### Problem
When you reach the entries below, transcribe each one exactly as it stands.

### Provided records
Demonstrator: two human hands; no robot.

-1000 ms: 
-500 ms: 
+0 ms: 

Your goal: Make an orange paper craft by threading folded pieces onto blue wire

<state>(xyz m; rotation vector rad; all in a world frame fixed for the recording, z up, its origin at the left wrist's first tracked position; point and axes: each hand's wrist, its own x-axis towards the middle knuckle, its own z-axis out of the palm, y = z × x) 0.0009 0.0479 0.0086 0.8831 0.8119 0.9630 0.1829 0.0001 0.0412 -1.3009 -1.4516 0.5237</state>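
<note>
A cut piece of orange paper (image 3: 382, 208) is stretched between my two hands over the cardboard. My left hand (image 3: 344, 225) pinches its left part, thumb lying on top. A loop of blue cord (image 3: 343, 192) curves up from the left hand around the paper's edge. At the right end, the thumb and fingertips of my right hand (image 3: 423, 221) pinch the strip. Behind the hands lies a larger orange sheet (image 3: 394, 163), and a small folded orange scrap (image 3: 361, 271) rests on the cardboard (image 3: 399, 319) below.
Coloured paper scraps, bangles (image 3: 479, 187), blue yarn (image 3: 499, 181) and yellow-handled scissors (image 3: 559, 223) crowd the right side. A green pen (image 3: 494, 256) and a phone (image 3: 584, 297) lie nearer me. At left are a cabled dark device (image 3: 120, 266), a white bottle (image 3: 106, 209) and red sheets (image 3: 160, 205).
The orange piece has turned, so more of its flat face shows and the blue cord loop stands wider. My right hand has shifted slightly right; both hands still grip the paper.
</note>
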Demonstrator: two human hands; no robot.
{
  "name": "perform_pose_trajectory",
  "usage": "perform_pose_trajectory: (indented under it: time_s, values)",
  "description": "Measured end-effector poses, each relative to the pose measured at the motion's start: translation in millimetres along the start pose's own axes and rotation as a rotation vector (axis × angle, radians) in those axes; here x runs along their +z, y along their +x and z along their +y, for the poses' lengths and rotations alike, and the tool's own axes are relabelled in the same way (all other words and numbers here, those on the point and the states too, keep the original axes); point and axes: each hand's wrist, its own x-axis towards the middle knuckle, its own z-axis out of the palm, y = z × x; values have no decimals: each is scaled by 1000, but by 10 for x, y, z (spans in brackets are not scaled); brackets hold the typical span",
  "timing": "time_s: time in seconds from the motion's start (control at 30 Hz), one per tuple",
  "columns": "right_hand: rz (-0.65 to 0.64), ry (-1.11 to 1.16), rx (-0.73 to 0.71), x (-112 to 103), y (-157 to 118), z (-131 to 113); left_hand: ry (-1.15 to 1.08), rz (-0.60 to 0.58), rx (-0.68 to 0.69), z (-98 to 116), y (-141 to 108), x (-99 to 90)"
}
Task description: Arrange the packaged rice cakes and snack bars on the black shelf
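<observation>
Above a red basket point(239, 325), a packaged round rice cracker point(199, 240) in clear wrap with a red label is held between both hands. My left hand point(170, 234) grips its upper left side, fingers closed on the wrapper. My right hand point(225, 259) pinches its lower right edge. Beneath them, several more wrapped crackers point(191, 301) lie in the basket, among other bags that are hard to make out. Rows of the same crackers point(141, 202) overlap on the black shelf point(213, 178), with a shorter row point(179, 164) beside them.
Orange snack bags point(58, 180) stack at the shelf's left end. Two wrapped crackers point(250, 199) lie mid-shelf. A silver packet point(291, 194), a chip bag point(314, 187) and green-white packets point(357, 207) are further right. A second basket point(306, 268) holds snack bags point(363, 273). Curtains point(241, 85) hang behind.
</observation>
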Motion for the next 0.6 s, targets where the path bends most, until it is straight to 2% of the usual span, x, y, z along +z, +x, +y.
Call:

### Exercise result
Demonstrator: two human hands; no robot.

-1000 ms: 
-500 ms: 
+0 ms: 

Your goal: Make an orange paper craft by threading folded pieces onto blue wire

<state>(xyz m; rotation vector rad; all in a world frame fixed for the recording, z up, its origin at the left wrist's first tracked position; point and axes: each hand's wrist, its own x-axis towards the middle knuckle, its own z-axis out of the palm, y = z × x) 0.0009 0.0479 0.0086 0.8831 0.8119 0.9630 0.1829 0.0001 0.0412 -1.3009 -1.4516 0.5237</state>
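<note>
A cut piece of orange paper (image 3: 382, 208) is stretched between my two hands over the cardboard. My left hand (image 3: 344, 225) pinches its left part, thumb lying on top. A loop of blue cord (image 3: 343, 192) curves up from the left hand around the paper's edge. At the right end, the thumb and fingertips of my right hand (image 3: 423, 221) pinch the strip. Behind the hands lies a larger orange sheet (image 3: 394, 163), and a small folded orange scrap (image 3: 361, 271) rests on the cardboard (image 3: 399, 319) below.
Coloured paper scraps, bangles (image 3: 479, 187), blue yarn (image 3: 499, 181) and yellow-handled scissors (image 3: 559, 223) crowd the right side. A green pen (image 3: 494, 256) and a phone (image 3: 584, 297) lie nearer me. At left are a cabled dark device (image 3: 120, 266), a white bottle (image 3: 106, 209) and red sheets (image 3: 160, 205).
The orange piece has turned, so more of its flat face shows and the blue cord loop stands wider. My right hand has shifted slightly right; both hands still grip the paper.
</note>
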Demonstrator: two human hands; no robot.
{
  "name": "perform_pose_trajectory",
  "usage": "perform_pose_trajectory: (indented under it: time_s, values)",
  "description": "Measured end-effector poses, each relative to the pose measured at the motion's start: translation in millimetres along the start pose's own axes and rotation as a rotation vector (axis × angle, radians) in those axes; here x runs along their +z, y along their +x and z along their +y, for the poses' lengths and rotations alike, and the tool's own axes are relabelled in the same way (all other words and numbers here, those on the point and the states too, keep the original axes); point and axes: each hand's wrist, its own x-axis towards the middle knuckle, its own z-axis out of the palm, y = z × x; values have no decimals: each is scaled by 1000, but by 10 for x, y, z (spans in brackets are not scaled); brackets hold the typical span",
  "timing": "time_s: time in seconds from the motion's start (control at 30 Hz), one per tuple",
  "columns": "right_hand: rz (-0.65 to 0.64), ry (-1.11 to 1.16), rx (-0.73 to 0.71), x (-112 to 103), y (-157 to 118), z (-131 to 113); left_hand: ry (-1.15 to 1.08), rz (-0.60 to 0.58), rx (-0.68 to 0.69), z (-98 to 116), y (-141 to 108), x (-99 to 90)"
}
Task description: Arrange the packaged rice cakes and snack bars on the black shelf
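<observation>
Above a red basket point(239, 325), a packaged round rice cracker point(199, 240) in clear wrap with a red label is held between both hands. My left hand point(170, 234) grips its upper left side, fingers closed on the wrapper. My right hand point(225, 259) pinches its lower right edge. Beneath them, several more wrapped crackers point(191, 301) lie in the basket, among other bags that are hard to make out. Rows of the same crackers point(141, 202) overlap on the black shelf point(213, 178), with a shorter row point(179, 164) beside them.
Orange snack bags point(58, 180) stack at the shelf's left end. Two wrapped crackers point(250, 199) lie mid-shelf. A silver packet point(291, 194), a chip bag point(314, 187) and green-white packets point(357, 207) are further right. A second basket point(306, 268) holds snack bags point(363, 273). Curtains point(241, 85) hang behind.
</observation>
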Motion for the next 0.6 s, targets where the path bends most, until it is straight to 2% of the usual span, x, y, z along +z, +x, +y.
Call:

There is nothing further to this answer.